Very cool and those details are testament that this wasn't your run-of-the-mill project car build that happened over the course of a month or two. I remember you telling me the journey to now was full of stress though... Can you elaborate?
In the beginning, I was into drag racing for the most part, but then I took my car on some mountain runs and it made drag racing feel boring. Shortly after, I allowed a self-proclaimed rotary guru to tune the car and he blew the motor. I wasn't too disappointed since I was eager to build and port the motor anyway. The car handled great and made decent power, but I wanted to improve both.

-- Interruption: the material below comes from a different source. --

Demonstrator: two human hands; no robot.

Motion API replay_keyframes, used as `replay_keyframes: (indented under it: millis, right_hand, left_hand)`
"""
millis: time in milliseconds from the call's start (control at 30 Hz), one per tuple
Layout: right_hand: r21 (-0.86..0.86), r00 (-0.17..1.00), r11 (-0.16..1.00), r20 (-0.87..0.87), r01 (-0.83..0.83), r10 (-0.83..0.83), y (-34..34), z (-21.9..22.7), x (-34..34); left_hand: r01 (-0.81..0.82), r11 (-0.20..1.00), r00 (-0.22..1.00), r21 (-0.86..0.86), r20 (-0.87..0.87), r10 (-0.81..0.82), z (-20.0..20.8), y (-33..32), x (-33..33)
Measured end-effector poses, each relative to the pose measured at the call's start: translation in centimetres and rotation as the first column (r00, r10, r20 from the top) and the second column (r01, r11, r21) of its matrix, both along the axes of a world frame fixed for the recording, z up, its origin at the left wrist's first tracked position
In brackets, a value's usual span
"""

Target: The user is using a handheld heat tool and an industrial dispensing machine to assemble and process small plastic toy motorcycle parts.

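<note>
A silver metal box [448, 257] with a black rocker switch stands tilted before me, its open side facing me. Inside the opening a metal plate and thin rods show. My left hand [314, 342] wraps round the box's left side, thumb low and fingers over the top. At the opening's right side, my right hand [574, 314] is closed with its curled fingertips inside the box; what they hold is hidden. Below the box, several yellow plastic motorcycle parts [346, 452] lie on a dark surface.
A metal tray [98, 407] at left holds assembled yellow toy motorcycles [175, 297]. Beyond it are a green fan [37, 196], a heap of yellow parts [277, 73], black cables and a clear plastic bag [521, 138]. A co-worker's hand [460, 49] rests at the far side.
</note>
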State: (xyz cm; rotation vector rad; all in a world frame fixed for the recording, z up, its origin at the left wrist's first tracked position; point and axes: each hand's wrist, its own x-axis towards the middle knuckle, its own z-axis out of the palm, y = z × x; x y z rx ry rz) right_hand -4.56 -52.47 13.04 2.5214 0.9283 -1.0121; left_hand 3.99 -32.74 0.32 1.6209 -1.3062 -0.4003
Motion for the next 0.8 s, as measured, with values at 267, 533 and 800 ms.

A blown motor that wasn't your fault Shitty. But next came
I met Roan from RX Parts at Island Dragway shortly after. I was amazed by the craftsmanship in his build and asked where he thought I should have my new motor built. He recommended Speed-Tek. A few days later I drove to there to meet the owner Navin who was chain smoking cigarettes in his office. I told him I wanted to keep the rotary and build the car for road racing. He was almost as excited as I was as he lit up another cigarette and explained the many options. I learned that Navin is one of the few people in the industry that truly does it for the love and passion and not so much for the money. That being said, he is selective with which projects he takes on and takes his time doing things the right way.
Sounds like things were about to go your way?
Not at all. Once the car was close to complete, it was time for wiring. Navin has extensive knowledge but recommended I have the car wired at another shop. I took the car there where it just sat for months. After six months, I was fed up. I drove there to confront the shop owner personally and pick up the car. When I arrived, I realized the car had been broken into and vandalized. The owner of the shop left the car outside overnight and thousands of dollars in parts were stolen!
Oh man That's brutal. Hopefully the shop helped you to recuperate some of the missing parts.
Actually, I had to repurchase many of the parts stolen and just started putting the car back together myself. I spent every moment of free time working on the car. It's really the little things that are the most time consuming. The worst part was the box of miscellaneous fasteners and OEM pieces were missing, which made it extremely difficult to put the car back together.
Sounds like a major headache! So, were you out of the woods at this point?
Not quite yet. When it was time once again to be wired and painted, I ended up bringing the car to a shop in Connecticut that claimed to be a one stop shop. After a year the car was painted and wired. This is when I learned rules number one and two of building a car with a shop: Never pay until the work is complete and document everything. I paid a ridiculous amount of money and the car was wired like a six-year-old did it. Behind the dash looked like ramen noodles.
Good rules to remember. Hoping things got finally sorted out after this .
The string of bad luck continued. I brought the car to an excellent AEM tuner named Felix who agreed the wiring was trash and didn't want to tune for big power until it was redone properly. He tuned the car conservatively on gate pressure at 7psi, however the wiring issues just made things worse. Every time I drove the car there was an issue: the lights would flicker when I hit bumps, pins would pop out everywhere and it even caught on fire!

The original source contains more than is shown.